### ABOUT THIS TASK
From the records below, determine the number of lines containing "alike". Output that number alone.

### MATERIAL FOR THIS EXERCISE
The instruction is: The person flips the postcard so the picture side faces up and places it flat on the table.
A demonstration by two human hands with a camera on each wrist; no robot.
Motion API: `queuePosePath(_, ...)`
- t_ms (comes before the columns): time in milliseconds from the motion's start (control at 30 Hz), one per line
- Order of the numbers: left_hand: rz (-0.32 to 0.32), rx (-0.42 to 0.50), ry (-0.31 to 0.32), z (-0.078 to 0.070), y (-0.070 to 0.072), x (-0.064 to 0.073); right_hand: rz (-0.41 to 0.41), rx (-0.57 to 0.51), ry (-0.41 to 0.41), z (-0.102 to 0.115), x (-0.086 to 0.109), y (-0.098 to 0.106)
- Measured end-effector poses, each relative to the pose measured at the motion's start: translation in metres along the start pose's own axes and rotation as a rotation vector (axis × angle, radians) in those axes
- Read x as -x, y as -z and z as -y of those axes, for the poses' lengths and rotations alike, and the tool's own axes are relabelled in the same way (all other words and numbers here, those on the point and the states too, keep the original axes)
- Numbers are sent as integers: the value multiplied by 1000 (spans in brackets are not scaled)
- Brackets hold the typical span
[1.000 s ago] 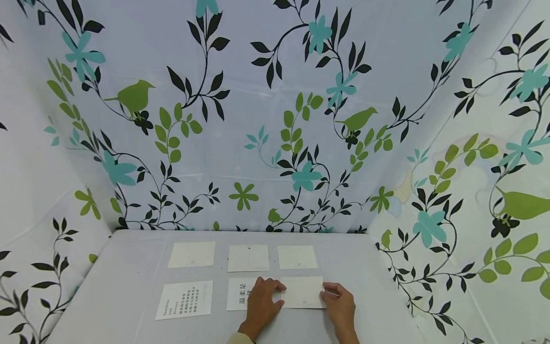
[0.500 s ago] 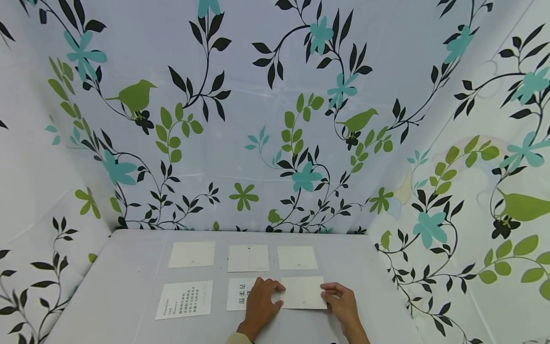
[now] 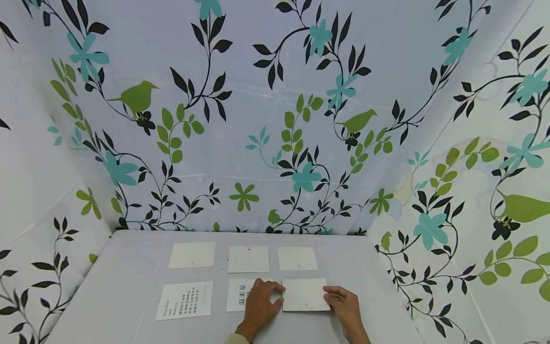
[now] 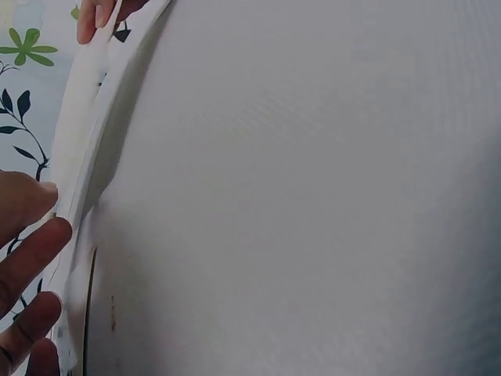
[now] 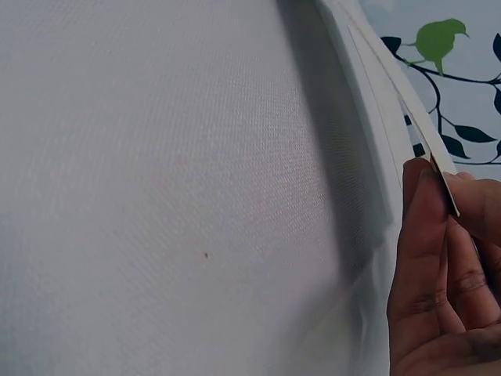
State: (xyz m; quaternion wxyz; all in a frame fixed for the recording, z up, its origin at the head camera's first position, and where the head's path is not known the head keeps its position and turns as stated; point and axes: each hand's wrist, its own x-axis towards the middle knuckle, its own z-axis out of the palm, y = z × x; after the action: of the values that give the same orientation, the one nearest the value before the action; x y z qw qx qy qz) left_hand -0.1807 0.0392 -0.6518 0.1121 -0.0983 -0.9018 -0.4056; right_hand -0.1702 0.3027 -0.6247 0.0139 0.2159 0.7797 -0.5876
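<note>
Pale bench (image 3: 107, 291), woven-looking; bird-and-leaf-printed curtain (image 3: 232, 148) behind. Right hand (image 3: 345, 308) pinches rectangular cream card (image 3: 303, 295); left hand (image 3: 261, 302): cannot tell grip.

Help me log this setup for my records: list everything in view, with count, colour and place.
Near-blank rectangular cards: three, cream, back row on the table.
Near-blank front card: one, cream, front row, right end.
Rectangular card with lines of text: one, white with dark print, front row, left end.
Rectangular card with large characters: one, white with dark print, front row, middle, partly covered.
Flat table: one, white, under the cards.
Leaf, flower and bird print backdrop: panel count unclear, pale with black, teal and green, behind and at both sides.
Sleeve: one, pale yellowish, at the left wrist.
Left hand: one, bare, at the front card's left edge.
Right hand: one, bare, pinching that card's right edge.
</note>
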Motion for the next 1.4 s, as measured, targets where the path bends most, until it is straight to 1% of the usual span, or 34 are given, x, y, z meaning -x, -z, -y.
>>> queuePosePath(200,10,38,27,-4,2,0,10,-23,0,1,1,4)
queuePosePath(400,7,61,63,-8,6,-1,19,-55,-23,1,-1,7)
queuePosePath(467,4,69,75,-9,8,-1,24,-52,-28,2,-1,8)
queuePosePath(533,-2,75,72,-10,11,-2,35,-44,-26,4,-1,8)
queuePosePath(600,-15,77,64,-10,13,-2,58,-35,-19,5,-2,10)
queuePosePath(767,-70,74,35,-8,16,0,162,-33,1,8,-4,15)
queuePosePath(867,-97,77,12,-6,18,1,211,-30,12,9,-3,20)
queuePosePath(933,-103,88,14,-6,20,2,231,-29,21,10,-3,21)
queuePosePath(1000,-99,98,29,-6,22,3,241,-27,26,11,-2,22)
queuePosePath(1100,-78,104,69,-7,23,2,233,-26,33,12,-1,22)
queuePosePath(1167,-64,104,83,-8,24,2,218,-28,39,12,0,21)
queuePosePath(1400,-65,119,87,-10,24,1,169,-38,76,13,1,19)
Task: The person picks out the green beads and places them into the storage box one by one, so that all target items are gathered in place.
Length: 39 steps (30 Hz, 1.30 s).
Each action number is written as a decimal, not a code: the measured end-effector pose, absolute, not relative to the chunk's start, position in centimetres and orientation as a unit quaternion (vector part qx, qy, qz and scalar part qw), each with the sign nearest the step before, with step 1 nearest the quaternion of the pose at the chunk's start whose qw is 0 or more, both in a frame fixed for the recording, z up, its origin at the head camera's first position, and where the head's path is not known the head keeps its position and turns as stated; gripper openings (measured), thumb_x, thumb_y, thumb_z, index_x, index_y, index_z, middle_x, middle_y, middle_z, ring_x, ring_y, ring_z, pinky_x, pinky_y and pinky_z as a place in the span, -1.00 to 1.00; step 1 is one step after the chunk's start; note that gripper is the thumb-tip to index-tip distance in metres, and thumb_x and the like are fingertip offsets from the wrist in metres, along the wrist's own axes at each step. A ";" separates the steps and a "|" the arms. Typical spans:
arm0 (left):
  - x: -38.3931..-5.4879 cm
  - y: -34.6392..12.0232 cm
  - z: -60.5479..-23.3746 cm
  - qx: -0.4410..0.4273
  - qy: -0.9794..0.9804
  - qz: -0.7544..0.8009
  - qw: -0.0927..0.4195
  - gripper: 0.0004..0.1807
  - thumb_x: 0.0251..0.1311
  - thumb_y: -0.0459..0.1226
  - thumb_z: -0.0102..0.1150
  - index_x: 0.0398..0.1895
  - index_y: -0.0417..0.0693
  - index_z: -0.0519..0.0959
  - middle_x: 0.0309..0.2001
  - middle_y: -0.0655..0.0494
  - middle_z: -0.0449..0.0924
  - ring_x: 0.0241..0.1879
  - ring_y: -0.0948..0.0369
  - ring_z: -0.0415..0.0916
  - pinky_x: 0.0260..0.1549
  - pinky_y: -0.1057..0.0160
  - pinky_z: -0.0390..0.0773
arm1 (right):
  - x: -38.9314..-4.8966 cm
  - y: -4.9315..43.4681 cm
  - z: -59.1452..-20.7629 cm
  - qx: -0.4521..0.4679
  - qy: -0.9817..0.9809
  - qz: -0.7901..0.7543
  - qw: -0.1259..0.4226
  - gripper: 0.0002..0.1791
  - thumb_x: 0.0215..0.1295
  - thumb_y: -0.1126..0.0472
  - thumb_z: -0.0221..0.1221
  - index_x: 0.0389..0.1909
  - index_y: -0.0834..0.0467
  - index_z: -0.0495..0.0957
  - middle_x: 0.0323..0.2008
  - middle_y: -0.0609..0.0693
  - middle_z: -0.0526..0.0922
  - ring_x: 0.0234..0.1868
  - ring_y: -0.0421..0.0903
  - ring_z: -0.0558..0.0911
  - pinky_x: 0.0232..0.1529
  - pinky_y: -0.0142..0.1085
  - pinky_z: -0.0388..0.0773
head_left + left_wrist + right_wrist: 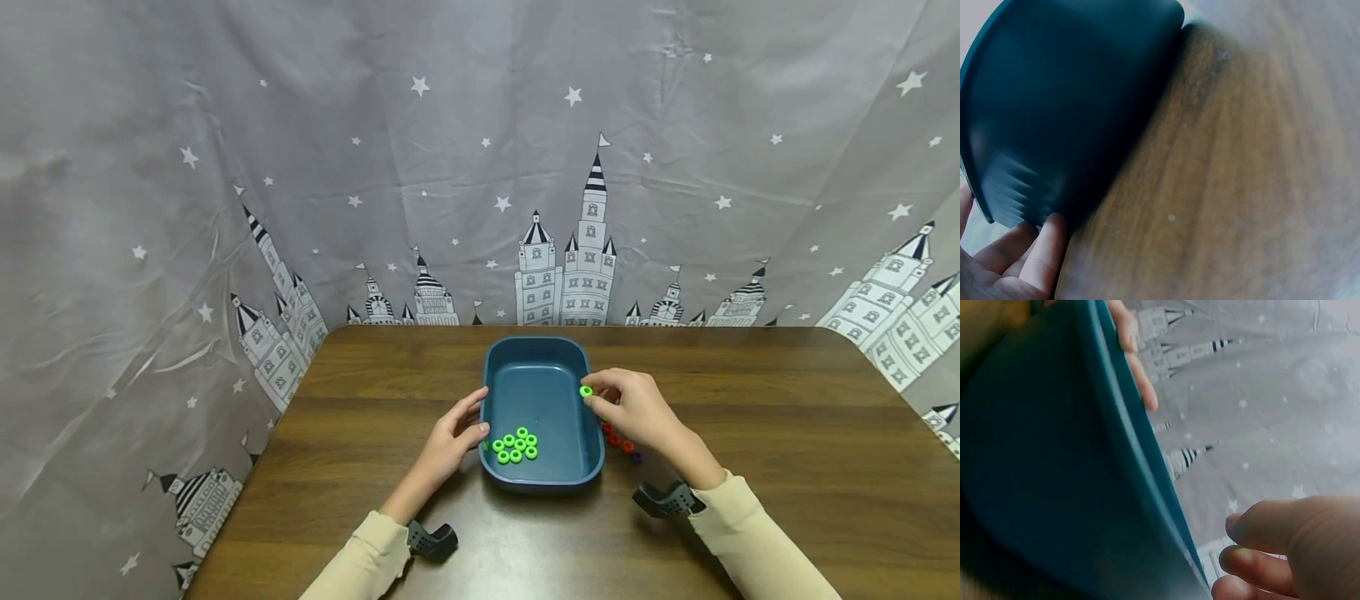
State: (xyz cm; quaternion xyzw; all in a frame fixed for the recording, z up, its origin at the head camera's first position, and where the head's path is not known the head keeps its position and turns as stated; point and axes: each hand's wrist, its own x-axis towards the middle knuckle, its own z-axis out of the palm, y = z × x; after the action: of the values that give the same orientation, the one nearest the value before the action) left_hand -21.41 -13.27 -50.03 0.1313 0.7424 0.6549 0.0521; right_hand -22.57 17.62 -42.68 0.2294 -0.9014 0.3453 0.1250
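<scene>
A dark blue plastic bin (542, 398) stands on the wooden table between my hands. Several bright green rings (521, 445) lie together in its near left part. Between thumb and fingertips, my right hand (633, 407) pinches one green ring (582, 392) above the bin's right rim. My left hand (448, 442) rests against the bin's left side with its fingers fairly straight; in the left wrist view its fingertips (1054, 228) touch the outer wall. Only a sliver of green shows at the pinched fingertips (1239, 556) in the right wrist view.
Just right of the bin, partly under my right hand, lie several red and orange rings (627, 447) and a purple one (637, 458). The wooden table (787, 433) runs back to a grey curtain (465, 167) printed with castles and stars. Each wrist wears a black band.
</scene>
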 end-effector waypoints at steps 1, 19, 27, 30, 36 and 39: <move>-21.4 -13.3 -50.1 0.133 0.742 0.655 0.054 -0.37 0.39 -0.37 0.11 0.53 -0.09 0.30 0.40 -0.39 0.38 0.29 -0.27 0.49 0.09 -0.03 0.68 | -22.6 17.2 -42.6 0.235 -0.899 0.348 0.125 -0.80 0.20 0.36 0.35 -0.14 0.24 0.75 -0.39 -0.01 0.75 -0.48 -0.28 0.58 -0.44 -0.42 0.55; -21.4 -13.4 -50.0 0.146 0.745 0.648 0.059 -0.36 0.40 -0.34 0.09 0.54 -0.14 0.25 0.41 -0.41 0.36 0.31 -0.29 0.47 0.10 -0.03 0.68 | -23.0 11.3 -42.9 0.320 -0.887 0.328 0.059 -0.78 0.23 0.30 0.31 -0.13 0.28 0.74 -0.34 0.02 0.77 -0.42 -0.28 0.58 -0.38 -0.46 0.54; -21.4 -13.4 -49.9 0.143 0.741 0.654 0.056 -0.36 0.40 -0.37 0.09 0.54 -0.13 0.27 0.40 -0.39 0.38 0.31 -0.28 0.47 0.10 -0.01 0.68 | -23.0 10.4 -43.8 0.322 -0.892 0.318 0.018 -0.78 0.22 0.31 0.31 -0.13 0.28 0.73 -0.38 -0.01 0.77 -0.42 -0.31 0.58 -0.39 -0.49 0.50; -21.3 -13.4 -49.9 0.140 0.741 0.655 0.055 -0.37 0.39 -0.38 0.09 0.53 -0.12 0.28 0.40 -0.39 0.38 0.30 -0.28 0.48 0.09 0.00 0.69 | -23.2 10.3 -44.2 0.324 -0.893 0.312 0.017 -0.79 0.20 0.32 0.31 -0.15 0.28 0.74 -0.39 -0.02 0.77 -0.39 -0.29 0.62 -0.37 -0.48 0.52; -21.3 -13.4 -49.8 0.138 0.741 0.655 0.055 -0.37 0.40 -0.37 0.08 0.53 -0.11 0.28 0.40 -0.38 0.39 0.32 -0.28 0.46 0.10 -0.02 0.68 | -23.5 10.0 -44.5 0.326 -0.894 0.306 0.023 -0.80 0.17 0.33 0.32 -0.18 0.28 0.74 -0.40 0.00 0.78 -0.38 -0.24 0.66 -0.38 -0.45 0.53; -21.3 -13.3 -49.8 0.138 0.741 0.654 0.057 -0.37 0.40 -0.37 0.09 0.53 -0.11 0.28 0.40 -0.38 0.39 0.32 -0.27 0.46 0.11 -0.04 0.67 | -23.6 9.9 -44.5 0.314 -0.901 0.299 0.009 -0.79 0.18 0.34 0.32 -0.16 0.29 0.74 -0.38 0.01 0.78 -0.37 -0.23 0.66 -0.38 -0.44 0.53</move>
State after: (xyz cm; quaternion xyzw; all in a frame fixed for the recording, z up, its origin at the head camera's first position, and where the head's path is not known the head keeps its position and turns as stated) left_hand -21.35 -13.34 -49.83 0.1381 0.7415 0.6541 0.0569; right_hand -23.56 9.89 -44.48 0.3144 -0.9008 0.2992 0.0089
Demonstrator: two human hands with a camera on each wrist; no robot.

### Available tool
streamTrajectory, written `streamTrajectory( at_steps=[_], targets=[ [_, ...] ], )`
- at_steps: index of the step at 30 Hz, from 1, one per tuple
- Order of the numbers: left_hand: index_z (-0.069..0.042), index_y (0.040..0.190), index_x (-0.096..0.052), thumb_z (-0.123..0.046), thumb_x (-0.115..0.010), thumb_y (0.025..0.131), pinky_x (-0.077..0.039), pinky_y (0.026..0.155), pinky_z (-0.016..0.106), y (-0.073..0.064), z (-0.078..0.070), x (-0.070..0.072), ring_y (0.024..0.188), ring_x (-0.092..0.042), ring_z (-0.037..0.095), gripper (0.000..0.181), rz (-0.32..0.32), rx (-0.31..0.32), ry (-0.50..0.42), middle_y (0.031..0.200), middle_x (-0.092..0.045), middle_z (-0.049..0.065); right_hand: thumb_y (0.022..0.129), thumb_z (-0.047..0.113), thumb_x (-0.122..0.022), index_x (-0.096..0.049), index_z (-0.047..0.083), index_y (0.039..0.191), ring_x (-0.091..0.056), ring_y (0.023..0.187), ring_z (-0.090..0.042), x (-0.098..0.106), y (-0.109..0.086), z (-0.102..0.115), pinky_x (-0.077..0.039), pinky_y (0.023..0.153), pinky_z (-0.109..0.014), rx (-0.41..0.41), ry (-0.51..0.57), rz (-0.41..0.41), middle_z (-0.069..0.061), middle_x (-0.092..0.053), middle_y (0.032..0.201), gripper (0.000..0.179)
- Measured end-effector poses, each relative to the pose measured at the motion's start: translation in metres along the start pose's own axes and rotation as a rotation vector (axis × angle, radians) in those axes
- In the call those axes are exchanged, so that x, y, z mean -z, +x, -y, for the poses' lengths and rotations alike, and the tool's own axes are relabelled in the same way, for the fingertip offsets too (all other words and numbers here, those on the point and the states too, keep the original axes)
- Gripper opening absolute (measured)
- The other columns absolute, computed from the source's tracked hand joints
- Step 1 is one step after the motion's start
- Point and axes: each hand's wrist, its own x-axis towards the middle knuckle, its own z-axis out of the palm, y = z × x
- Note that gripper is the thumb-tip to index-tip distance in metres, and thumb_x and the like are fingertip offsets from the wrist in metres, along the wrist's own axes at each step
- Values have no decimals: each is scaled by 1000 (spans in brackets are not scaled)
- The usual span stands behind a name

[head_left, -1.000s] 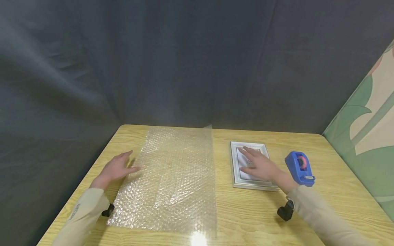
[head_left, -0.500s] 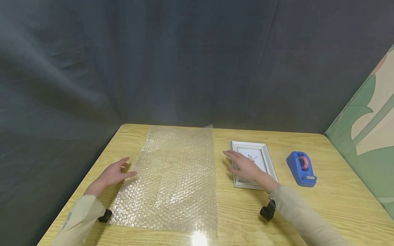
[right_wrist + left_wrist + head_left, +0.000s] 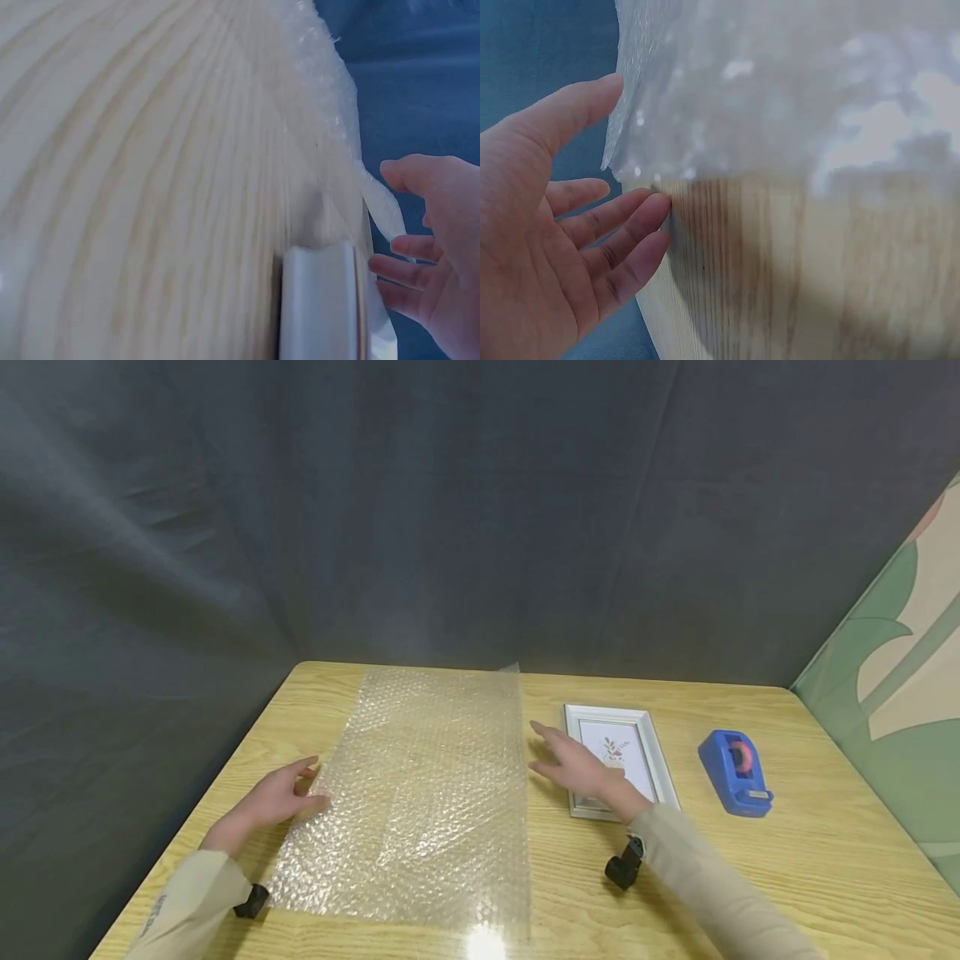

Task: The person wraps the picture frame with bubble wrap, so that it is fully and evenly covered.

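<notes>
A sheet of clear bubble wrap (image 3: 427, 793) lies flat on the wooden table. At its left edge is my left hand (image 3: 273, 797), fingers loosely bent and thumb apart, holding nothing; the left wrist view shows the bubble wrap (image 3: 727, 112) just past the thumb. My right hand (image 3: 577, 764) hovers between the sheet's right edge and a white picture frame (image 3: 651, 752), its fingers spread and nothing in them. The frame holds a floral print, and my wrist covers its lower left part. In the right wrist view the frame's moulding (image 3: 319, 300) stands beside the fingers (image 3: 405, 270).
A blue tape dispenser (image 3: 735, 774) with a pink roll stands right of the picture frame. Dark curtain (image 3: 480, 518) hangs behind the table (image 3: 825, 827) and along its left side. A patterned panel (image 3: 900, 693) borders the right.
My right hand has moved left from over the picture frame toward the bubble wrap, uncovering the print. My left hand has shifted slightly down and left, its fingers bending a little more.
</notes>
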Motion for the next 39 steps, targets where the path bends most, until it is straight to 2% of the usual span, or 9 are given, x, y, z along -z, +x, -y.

### YOUR RESPONSE
2